*What you are asked to do:*
Drop the pictures, then repeat every record exactly as it stands.

*Task input:*
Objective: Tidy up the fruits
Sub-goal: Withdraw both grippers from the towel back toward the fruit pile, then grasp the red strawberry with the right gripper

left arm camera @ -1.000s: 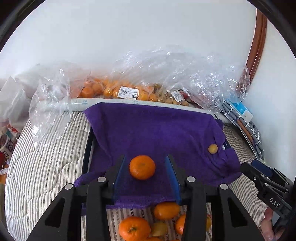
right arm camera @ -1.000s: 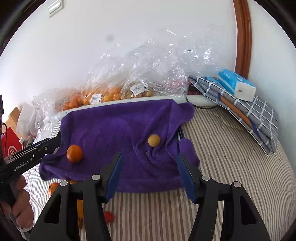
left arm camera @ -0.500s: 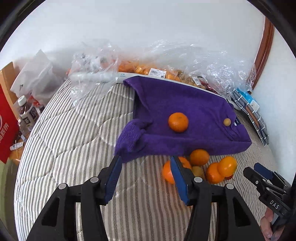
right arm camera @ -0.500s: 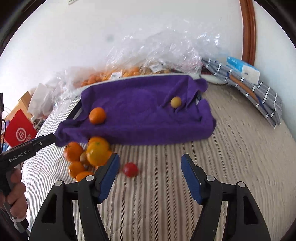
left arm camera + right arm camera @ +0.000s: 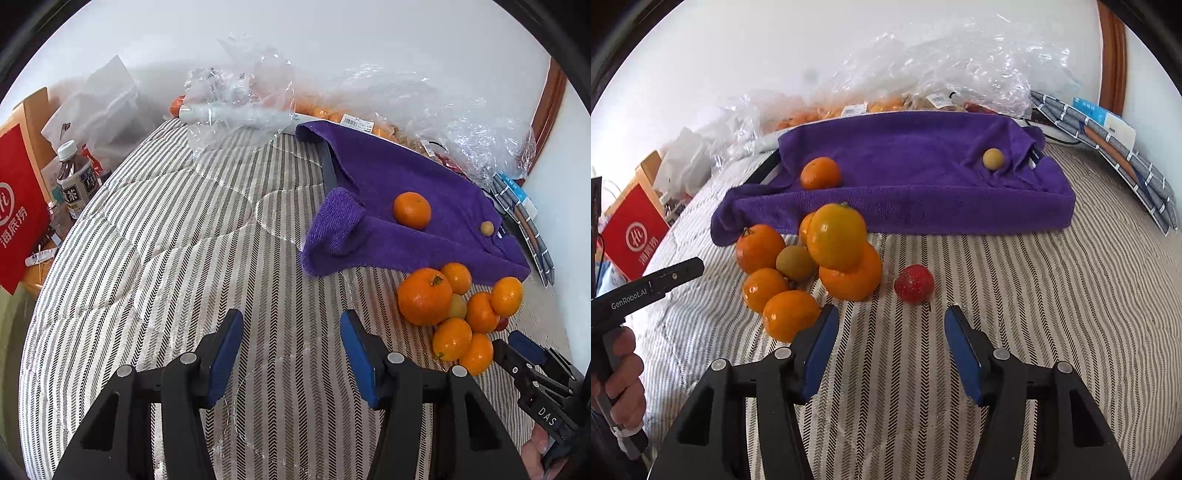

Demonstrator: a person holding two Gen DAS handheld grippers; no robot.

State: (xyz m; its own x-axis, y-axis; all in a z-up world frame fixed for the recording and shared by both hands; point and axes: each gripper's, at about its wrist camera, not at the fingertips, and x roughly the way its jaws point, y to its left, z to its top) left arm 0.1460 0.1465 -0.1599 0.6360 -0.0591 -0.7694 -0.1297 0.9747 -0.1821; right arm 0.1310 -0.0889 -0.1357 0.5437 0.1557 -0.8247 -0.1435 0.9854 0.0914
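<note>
Two sets of tongs hover over a striped quilted bed (image 5: 177, 229), both spread wide and gripping nothing. Just ahead and to the right of the left tongs (image 5: 290, 345) sits a heap of oranges (image 5: 452, 308); in the right wrist view the same heap lies ahead-left of the right tongs (image 5: 888, 339), its nearest orange (image 5: 790, 314) almost touching the left finger. A small red fruit (image 5: 914, 283) rests on the bed straight ahead of the right tongs, just beside the heap. Beyond the heap lies a purple towel (image 5: 905, 155) draped over a tray-like form, carrying one orange (image 5: 820, 172) and a small yellowish fruit (image 5: 993, 158), well apart. Farther back, against the white wall (image 5: 332, 33), crinkled clear plastic bags (image 5: 953, 70) hold more fruit. Far left of the left tongs stand a red paper bag (image 5: 18, 206) and a bottle (image 5: 75, 177); far right of the right tongs lies a folded checked cloth (image 5: 1115, 155).
</note>
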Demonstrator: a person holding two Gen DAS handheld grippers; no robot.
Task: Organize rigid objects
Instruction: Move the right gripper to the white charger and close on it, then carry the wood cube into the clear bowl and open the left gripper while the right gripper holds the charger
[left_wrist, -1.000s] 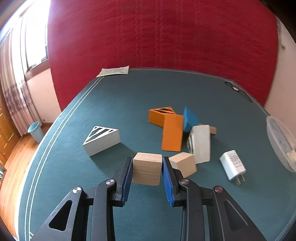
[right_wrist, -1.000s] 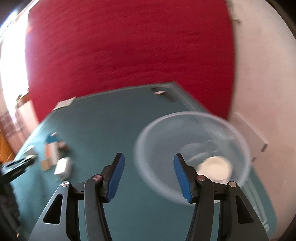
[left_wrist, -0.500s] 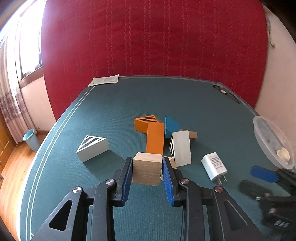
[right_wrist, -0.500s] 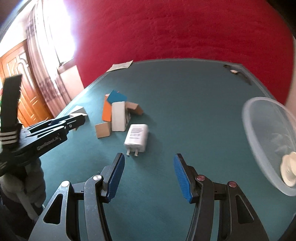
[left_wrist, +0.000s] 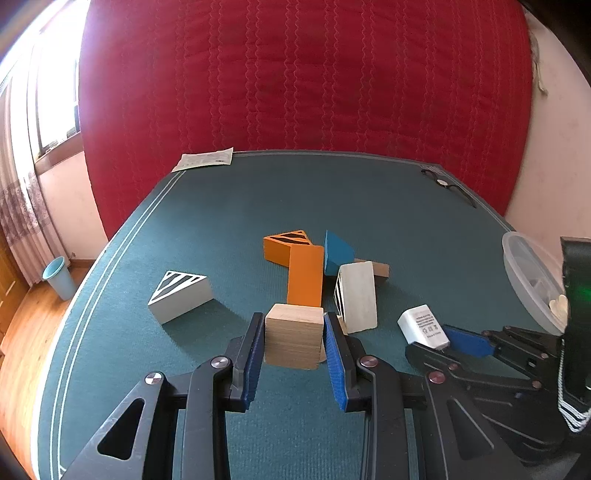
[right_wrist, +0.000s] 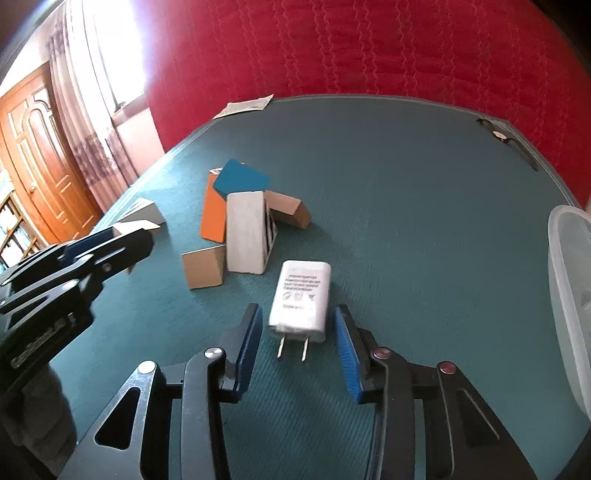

*Solution for this problem:*
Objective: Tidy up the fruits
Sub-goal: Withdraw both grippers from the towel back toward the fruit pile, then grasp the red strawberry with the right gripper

left arm camera @ -1.000s: 
right arm camera @ -1.000s: 
left arm camera @ -0.500s: 
right arm camera @ -0.500s: 
left arm camera + right arm camera @ +0.000s: 

Demonstrator: a person holding two Gen DAS handheld grippers; no robot.

State: (xyz m; its own x-axis, y-axis; all in a z-up world frame fixed for the recording and shared by both hands; point and axes: each gripper's, at about its wrist camera, not at the fingertips, and x roughly the way its jaws point, y to its left, z to its top) left arm 0.1460 0.1465 -0.1599 0.6360 -0.0591 -0.7694 -0.1297 0.9747 -0.1821; right arm 0.1310 -0.0889 -0.1357 0.5437 0.1557 -0.8247 -0.1435 0.9854 0.0914
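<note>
Two sets of tongs hover over a striped quilted bed (image 5: 177, 229), both spread wide and gripping nothing. Just ahead and to the right of the left tongs (image 5: 290, 345) sits a heap of oranges (image 5: 452, 308); in the right wrist view the same heap lies ahead-left of the right tongs (image 5: 888, 339), its nearest orange (image 5: 790, 314) almost touching the left finger. A small red fruit (image 5: 914, 283) rests on the bed straight ahead of the right tongs, just beside the heap. Beyond the heap lies a purple towel (image 5: 905, 155) draped over a tray-like form, carrying one orange (image 5: 820, 172) and a small yellowish fruit (image 5: 993, 158), well apart. Farther back, against the white wall (image 5: 332, 33), crinkled clear plastic bags (image 5: 953, 70) hold more fruit. Far left of the left tongs stand a red paper bag (image 5: 18, 206) and a bottle (image 5: 75, 177); far right of the right tongs lies a folded checked cloth (image 5: 1115, 155).
</note>
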Demonstrator: a person holding two Gen DAS handheld grippers; no robot.
Task: Organize rigid objects
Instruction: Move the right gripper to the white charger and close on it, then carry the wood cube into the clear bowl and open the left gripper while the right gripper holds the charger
[left_wrist, -1.000s] 
[right_wrist, -1.000s] 
[left_wrist, -0.500s] 
[right_wrist, -0.500s] 
[left_wrist, +0.000s] 
[right_wrist, +0.000s] 

Nothing further is needed to complete this exercise.